Lá fora, no fim da reunião, o Presidente da República destacou a “unanimidade” do Conselho de Estado em condenar a invasão da Ucrânia pela Rússia. Dentro de portas, no entanto, a opinião dos conselheiros foi mais longe. O primeiro-ministro, segundo relataram várias fontes presentes ao Observador, com o otimismo que o caracteriza, disse acreditar que a Rússia “nunca atacará nenhum país na NATO”. Para António Costa, Vladimir Putin terá esta “linha vermelha” e, mesmo que ataque outro Estado além da Ucrânia, nunca será um membro da aliança atlântica.

O primeiro-ministro revelou ainda, na reunião do Conselho de Estado, que no Orçamento do Estado para 2022 a previsão de crescimento do PIB vai ser revista em baixa. O Governo previa que o crescimento fosse 5,8%, mas António Costa revelou que a previsão vai descer 0,8 pontos percentuais, com a previsão a ficar nos 5% de crescimento do PIB em 2022.

António Costa também faria uma observação curiosa sobre o presidente russo, Vladimir Putin. O primeiro-ministro disse que “não se pode considerar” que Putin é doido porque isso ajuda a justificar e desculpabilizar as suas ações. Para Costa a ação do presidente russo é “mais grave” precisamente por Putin saber “muito bem o que está a fazer”, naquilo que considera ser uma açãopremeditada“.

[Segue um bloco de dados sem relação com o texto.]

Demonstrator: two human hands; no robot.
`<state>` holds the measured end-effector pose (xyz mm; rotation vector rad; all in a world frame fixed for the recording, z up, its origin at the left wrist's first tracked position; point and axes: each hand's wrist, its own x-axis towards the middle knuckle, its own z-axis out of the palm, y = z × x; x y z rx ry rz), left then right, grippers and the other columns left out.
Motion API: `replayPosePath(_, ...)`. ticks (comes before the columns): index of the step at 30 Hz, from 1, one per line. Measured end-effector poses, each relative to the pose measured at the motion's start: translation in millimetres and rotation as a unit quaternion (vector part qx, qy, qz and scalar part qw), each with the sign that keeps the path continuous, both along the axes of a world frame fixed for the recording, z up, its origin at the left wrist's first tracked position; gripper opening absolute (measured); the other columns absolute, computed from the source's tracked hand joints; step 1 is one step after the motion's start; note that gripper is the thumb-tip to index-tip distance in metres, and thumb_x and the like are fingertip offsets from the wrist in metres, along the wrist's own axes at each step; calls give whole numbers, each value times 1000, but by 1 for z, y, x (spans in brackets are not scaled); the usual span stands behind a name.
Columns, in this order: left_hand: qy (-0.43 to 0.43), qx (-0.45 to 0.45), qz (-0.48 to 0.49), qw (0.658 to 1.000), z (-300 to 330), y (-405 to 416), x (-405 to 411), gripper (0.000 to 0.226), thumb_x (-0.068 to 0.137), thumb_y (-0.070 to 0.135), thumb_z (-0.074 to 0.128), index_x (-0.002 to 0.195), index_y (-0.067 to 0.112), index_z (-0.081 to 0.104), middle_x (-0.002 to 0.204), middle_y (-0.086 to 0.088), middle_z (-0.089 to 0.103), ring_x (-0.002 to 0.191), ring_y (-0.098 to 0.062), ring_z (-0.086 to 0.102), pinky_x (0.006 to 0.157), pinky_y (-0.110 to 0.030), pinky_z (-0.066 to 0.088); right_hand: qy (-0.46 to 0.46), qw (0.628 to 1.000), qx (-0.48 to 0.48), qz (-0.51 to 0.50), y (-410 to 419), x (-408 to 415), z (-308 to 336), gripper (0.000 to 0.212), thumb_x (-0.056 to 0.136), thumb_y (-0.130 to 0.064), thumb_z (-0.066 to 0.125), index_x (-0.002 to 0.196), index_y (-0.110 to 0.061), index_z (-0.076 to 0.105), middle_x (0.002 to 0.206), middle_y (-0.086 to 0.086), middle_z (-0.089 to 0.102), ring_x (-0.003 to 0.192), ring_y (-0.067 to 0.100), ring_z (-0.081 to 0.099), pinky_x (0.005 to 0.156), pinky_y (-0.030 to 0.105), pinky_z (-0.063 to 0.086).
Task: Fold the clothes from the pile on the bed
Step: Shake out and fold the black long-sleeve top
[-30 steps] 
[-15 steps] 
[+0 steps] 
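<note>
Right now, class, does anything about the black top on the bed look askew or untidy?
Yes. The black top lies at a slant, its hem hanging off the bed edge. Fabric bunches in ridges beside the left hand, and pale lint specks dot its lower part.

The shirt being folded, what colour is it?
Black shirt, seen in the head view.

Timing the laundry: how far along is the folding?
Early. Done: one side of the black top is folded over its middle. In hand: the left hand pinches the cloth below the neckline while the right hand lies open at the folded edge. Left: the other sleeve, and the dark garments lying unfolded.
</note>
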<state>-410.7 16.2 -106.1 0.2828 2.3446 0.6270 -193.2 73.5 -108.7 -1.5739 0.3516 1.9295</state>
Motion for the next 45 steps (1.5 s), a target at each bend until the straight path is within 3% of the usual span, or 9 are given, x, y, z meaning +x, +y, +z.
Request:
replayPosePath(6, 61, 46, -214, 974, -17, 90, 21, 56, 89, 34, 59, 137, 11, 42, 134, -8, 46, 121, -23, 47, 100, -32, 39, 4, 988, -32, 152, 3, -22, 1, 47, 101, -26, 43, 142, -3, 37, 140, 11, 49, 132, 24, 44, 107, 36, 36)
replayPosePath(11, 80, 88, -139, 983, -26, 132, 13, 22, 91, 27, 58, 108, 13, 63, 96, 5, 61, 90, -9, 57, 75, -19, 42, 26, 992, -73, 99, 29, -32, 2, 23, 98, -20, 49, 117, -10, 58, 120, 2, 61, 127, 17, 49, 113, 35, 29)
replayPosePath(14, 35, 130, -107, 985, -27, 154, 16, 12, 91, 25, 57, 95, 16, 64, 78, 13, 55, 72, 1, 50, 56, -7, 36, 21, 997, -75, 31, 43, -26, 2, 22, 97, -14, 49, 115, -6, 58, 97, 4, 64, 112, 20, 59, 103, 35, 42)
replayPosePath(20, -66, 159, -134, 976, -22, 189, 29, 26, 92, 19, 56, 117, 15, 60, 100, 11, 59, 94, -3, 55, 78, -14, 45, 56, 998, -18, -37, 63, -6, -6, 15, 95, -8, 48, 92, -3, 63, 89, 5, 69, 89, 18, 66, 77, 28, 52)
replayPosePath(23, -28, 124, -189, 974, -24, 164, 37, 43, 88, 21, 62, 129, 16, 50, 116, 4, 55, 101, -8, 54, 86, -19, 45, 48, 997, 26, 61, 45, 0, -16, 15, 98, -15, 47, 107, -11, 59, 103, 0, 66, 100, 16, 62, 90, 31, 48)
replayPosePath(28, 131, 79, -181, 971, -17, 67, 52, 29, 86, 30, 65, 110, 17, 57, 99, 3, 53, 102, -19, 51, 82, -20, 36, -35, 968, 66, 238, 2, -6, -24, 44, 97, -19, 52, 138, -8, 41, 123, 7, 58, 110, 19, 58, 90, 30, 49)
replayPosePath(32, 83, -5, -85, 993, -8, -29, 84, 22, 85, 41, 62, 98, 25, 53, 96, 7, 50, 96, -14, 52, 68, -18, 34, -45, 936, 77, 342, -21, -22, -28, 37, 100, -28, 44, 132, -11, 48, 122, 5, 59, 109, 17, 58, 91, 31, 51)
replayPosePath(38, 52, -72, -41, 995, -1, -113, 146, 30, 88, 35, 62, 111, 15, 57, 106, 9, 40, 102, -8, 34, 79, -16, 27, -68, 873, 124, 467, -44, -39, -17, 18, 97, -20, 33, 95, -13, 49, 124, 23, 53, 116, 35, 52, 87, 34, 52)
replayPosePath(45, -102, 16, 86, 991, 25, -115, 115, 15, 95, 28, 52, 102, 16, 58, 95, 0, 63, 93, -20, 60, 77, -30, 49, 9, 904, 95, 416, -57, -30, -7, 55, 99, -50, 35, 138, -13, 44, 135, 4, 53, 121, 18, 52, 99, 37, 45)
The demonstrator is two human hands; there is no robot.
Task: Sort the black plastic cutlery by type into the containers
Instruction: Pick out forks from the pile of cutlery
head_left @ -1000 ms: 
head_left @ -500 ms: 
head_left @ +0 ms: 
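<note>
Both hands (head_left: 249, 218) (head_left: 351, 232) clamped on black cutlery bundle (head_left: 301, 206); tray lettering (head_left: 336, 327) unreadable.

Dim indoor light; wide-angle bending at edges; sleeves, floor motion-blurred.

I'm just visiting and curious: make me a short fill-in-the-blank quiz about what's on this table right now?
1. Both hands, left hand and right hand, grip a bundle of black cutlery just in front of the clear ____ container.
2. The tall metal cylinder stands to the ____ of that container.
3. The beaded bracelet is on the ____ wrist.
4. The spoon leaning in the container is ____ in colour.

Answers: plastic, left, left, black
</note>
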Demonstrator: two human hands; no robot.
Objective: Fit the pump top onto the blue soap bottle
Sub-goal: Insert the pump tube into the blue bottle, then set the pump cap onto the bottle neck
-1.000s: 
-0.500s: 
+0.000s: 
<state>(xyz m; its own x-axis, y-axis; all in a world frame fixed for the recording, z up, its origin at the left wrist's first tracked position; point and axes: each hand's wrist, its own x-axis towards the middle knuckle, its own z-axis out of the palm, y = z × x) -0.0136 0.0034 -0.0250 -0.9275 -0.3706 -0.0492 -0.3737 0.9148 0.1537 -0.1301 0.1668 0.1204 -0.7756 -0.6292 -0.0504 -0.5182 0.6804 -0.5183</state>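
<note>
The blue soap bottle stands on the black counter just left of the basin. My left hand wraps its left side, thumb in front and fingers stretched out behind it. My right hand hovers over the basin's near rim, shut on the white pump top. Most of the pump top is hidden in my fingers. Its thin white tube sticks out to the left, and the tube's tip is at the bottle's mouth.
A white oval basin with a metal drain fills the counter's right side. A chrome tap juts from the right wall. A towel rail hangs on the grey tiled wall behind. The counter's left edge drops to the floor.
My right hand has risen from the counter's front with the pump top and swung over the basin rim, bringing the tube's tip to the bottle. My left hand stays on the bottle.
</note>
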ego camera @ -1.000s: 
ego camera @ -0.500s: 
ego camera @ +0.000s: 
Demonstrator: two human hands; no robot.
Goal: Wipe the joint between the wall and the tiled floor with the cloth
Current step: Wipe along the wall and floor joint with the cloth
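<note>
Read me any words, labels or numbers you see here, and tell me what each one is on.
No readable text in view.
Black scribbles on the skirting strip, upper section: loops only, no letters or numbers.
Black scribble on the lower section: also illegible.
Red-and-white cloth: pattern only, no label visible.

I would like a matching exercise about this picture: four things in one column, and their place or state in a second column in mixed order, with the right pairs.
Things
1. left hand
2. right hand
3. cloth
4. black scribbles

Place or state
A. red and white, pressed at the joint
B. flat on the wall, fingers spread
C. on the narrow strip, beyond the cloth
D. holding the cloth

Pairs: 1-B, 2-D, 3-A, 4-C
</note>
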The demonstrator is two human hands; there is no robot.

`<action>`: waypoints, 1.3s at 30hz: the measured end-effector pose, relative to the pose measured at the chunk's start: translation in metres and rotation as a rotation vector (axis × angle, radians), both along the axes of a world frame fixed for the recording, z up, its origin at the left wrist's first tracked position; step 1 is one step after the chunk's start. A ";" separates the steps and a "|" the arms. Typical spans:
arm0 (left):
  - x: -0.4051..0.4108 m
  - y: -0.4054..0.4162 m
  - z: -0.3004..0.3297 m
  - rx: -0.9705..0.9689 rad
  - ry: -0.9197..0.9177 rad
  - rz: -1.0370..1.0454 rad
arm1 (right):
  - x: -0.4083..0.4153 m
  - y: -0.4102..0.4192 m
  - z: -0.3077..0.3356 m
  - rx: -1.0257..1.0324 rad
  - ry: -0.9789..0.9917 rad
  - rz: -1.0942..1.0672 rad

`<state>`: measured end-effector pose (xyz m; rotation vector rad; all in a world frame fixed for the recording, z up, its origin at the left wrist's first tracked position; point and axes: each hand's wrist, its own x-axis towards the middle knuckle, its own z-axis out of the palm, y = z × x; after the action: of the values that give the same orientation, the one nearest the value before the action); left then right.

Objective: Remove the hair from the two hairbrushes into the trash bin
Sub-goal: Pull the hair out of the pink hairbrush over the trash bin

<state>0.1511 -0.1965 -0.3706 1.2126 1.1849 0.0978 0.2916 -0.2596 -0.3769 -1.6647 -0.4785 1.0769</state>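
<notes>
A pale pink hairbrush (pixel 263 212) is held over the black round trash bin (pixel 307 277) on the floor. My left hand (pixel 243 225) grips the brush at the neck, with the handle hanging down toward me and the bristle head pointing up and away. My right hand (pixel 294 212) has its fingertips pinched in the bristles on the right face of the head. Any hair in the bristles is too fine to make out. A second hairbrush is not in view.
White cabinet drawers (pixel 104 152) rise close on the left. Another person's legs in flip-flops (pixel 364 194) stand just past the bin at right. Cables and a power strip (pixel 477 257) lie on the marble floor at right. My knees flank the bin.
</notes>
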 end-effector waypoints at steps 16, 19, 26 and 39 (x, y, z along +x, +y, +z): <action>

Os conselheiros de Estado foram duros com o regime de Vladimir Putin e com o próprio presidente russo. O ex-Presidente da República, Aníbal Cavaco Silva, foi, segundo relataram as fontes presentes ao Observador,  dos “mais duros” com Putin, a quem terá mesmo chamado ditador durante a intervenção. Embora com “termos diferentes”, o fundador do Bloco de Esquerda, Francisco Louçã, “foi igualmente duro”. “Louçã carregou nas tintas com Putin, tal como o Cavaco”, disse um dos conselheiros ao Observador.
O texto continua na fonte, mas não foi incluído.